WHAT IS NEEDED ::
Images aside, the whole listing should be written out word for word.

EXERCISE DATA ::
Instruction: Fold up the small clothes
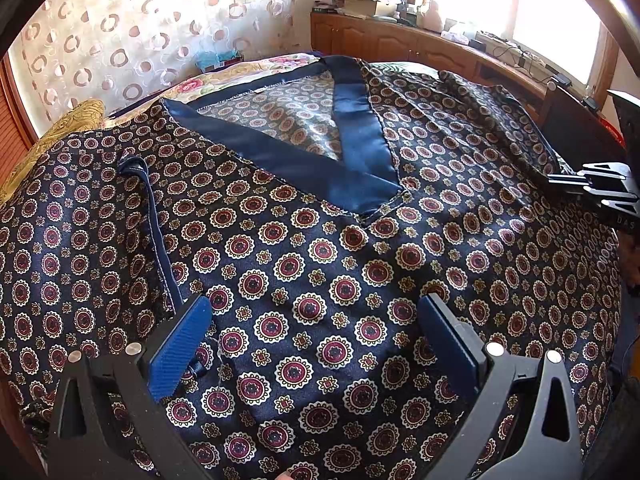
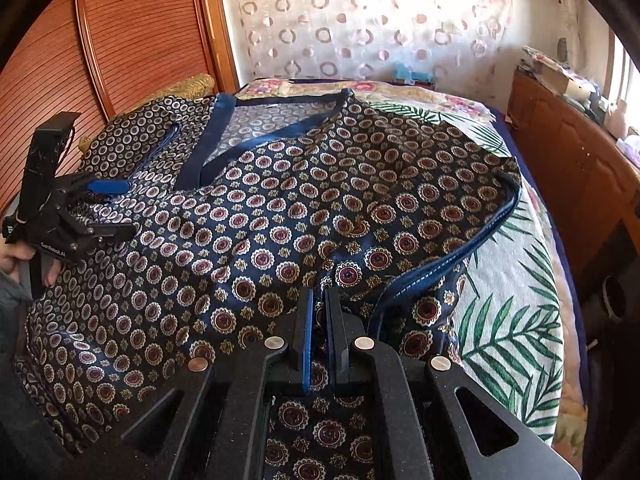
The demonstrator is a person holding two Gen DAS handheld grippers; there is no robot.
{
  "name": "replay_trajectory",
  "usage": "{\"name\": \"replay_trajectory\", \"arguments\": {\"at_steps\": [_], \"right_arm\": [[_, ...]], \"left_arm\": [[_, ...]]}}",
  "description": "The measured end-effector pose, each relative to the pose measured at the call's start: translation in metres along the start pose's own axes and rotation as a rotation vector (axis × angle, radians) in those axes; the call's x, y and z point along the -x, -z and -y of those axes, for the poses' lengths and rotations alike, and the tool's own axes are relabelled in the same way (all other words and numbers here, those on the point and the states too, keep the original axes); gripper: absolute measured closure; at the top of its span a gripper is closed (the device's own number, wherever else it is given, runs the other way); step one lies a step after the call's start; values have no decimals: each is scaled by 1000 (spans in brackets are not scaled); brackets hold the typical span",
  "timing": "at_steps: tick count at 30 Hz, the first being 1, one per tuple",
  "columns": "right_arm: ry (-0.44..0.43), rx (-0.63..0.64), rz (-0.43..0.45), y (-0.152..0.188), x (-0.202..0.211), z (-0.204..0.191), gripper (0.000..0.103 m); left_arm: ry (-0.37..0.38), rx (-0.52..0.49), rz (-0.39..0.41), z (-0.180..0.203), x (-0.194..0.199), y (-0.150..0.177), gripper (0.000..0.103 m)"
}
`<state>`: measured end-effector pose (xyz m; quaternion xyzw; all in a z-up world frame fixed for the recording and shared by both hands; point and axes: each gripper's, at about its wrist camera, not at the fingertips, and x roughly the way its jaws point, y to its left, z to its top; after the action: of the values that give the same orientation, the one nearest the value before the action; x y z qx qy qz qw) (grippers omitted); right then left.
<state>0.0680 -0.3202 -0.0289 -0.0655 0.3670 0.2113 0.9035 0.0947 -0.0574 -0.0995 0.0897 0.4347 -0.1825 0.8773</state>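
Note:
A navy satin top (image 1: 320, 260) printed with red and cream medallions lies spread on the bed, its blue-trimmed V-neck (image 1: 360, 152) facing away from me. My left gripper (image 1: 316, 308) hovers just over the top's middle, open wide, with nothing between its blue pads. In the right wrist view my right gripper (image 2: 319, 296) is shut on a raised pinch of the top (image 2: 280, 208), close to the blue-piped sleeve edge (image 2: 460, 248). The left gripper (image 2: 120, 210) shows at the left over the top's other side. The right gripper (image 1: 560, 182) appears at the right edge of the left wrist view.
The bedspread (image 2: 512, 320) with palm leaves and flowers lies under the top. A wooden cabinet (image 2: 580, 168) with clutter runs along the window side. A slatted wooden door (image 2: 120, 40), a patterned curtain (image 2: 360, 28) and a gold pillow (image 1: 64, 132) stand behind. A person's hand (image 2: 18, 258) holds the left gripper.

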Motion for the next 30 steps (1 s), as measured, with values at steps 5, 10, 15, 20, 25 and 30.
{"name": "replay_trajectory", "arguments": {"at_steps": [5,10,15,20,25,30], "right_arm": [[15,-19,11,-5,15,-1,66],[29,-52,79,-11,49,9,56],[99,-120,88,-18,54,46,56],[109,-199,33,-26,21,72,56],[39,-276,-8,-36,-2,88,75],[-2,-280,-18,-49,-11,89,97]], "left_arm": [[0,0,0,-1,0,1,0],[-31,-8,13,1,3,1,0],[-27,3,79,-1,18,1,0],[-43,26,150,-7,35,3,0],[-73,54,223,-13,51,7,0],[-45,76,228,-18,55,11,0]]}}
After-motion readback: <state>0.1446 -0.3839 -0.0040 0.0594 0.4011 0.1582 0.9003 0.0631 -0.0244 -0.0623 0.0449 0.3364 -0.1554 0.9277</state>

RESPONSE ::
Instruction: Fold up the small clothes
The demonstrator is a person holding two Gen DAS handheld grippers; there is no robot.
{
  "name": "replay_trajectory",
  "usage": "{\"name\": \"replay_trajectory\", \"arguments\": {\"at_steps\": [_], \"right_arm\": [[_, ...]], \"left_arm\": [[_, ...]]}}",
  "description": "The measured end-effector pose, each relative to the pose measured at the call's start: translation in metres along the start pose's own axes and rotation as a rotation vector (axis × angle, radians) in those axes; the call's x, y and z point along the -x, -z and -y of those axes, for the poses' lengths and rotations alike, and the tool's own axes are relabelled in the same way (all other words and numbers here, those on the point and the states too, keep the original axes); gripper: absolute measured closure; at the top of its span a gripper is closed (the device's own number, wherever else it is given, runs the other way); step one lies a step after the call's start; values have no decimals: each is scaled by 1000 (spans in brackets are not scaled); brackets hold the typical span",
  "timing": "at_steps: tick count at 30 Hz, the first being 1, one per tuple",
  "columns": "right_arm: ry (-0.44..0.43), rx (-0.63..0.64), rz (-0.43..0.45), y (-0.152..0.188), x (-0.202..0.211), z (-0.204..0.191), gripper (0.000..0.103 m); left_arm: ry (-0.37..0.38), rx (-0.52..0.49), rz (-0.39..0.41), z (-0.180..0.203), x (-0.194..0.199), y (-0.150..0.177), gripper (0.000..0.103 m)"
}
`<state>`: measured end-effector pose (xyz m; quaternion xyzw; all in a z-up world frame fixed for the recording and shared by both hands; point and axes: each gripper's, at about its wrist camera, not at the fingertips, and x roughly the way its jaws point, y to its left, z to its top; after the action: of the values that give the same orientation, the one nearest the value before the action; x y z qx qy qz qw) (grippers omitted); right then left.
<state>0.0680 -0.3202 -0.0289 -0.0655 0.3670 0.2113 0.9035 0.0947 -0.0574 -0.0995 0.0897 0.4347 -0.1825 0.8773</state>
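Note:
A navy satin top (image 1: 320, 260) printed with red and cream medallions lies spread on the bed, its blue-trimmed V-neck (image 1: 360, 152) facing away from me. My left gripper (image 1: 316, 308) hovers just over the top's middle, open wide, with nothing between its blue pads. In the right wrist view my right gripper (image 2: 319, 296) is shut on a raised pinch of the top (image 2: 280, 208), close to the blue-piped sleeve edge (image 2: 460, 248). The left gripper (image 2: 120, 210) shows at the left over the top's other side. The right gripper (image 1: 560, 182) appears at the right edge of the left wrist view.
The bedspread (image 2: 512, 320) with palm leaves and flowers lies under the top. A wooden cabinet (image 2: 580, 168) with clutter runs along the window side. A slatted wooden door (image 2: 120, 40), a patterned curtain (image 2: 360, 28) and a gold pillow (image 1: 64, 132) stand behind. A person's hand (image 2: 18, 258) holds the left gripper.
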
Motion for the next 30 steps (1 s), as measured, with values at steps 5, 10, 15, 20, 25 and 30.
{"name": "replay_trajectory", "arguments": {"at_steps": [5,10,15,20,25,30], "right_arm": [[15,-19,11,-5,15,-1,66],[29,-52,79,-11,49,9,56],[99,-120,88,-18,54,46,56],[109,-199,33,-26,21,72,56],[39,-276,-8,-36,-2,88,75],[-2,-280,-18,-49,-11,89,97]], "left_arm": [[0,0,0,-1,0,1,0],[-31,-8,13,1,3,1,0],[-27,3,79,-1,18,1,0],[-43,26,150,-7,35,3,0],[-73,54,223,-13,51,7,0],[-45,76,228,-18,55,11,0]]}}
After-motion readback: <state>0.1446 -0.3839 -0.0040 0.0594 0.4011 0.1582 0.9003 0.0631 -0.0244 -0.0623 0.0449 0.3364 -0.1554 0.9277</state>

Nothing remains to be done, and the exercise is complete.